March 10th, 2008 · 2 Comments

One of the challenges in pursuing a greener economy quicker is the risk, the serious risk, that quicker could mean dirtier.  The Washington Post carried an expose of one of those risks on its front page this Sunday:  Solar Energy Firms Leave Waste Behind in China.    WashPost calls out Luoyang Zhonggui High-Technology Co, a producer of “polysilicon destined for solar energy panels sold around the world,” for dumping a “bubbling white liquid” (silicon tetrachloride) in the middle of a village.

“The land where you dump or bury it will be infertile. No grass or trees will grow in the place. . . . It is like dynamite — it is poisonous, it is polluting. Human beings can never touch it,” said Ren Bingyan, a professor at the School of Material Sciences at Hebei Industrial University.

Chinese companies are rushing to produce polysilicon at an ever faster rate, with plants being constructed that will triple the world’s capacity.  But this means a lot of waste ….

For each ton of polysilicon produced, the process generates at least four tons of silicon tetrachloride liquid waste.

And, unless handled carefully, this waste is quite dangerous.

When exposed to humid air, silicon tetrachloride transforms into acids and poisonous hydrogen chloride gas, which can make people who breathe the air dizzy and can make their chests contract.

Elsewhere in the world, the silicon tetrachloride is recycled rather than dumped.  Chinese firms are, however, pursuing a far less clean path toward profiting from the booming Green economy.

But the high investment costs and time, not to mention the enormous energy consumption required for heating the substance to more than 1800 degrees Fahrenheit for the recycling, have discouraged many factories in China from doing the same. Like Luoyang Zhonggui, other solar plants in China have not installed technology to prevent pollutants from getting into the environment or have not brought those systems fully online, industry sources say.

The PRC government seems ready to overlook the pollution, ‘for now’, seeking to capture the boom and entertaining a fantasy, one would think, that they can relaim the damage later at a lower cost.

Just as with Christmas toys, PRC firms are moving into the ‘green economy’, starting to capture ever greater market share and helping to lower the costs for renewable energy technologies.

Chinese companies are saving millions of dollars by not installing pollution recovery.

… if environmental protection technology is used, the cost to produce one ton is approximately $84,500. But Chinese companies are making it at $21,000 to $56,000a ton.

Yes, PRC firms are helping make solar panels cheaper by the dozens.
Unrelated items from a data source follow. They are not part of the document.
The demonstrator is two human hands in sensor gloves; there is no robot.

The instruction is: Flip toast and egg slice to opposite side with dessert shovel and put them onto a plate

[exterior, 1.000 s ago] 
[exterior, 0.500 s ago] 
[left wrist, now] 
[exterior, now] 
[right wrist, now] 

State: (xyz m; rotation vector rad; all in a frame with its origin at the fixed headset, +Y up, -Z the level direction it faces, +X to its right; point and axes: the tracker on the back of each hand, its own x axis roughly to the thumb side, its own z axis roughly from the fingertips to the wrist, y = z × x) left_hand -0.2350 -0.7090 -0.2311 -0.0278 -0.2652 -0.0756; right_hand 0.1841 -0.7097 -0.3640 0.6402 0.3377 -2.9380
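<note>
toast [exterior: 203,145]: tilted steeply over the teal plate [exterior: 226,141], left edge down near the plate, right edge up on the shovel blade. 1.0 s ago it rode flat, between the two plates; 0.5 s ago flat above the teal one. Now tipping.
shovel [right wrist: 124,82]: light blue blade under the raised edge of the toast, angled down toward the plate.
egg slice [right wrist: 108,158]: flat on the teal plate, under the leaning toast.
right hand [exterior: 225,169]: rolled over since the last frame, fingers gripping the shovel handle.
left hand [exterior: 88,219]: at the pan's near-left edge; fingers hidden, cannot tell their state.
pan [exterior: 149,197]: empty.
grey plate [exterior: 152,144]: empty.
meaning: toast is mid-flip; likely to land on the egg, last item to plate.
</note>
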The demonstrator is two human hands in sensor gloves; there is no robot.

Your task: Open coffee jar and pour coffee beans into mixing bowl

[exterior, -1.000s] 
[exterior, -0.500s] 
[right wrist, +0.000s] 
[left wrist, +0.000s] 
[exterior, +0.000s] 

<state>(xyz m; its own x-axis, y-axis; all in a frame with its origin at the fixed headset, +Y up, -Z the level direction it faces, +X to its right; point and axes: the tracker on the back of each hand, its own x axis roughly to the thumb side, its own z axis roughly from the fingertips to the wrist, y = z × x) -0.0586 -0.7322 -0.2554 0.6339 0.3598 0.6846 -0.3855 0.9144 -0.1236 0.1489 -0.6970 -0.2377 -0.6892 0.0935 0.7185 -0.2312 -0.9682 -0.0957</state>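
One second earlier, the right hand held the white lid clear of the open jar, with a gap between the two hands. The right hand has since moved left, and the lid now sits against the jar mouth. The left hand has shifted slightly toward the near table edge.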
One of the key elements in pursuing a Green economy is accounting for total costs, to account for the “external” costs within the understanding of a system’s cost, including waste management costs. Would any “environmentalist” buying solar panels to reduce their environmental impact being warmed to hear of poisoning Chinese children to get the panels on their roof?

Each night, villagers said, the factory’s chimneys released a loud whoosh of acrid air that stung their eyes and made it hard to breath. “It’s poison air. Sometimes it gets so bad you can’t sit outside. You have to close all the doors and windows,” said Qiao Shi Peng, 28, a truck driver who said he worries about his 1-year-old son’s health.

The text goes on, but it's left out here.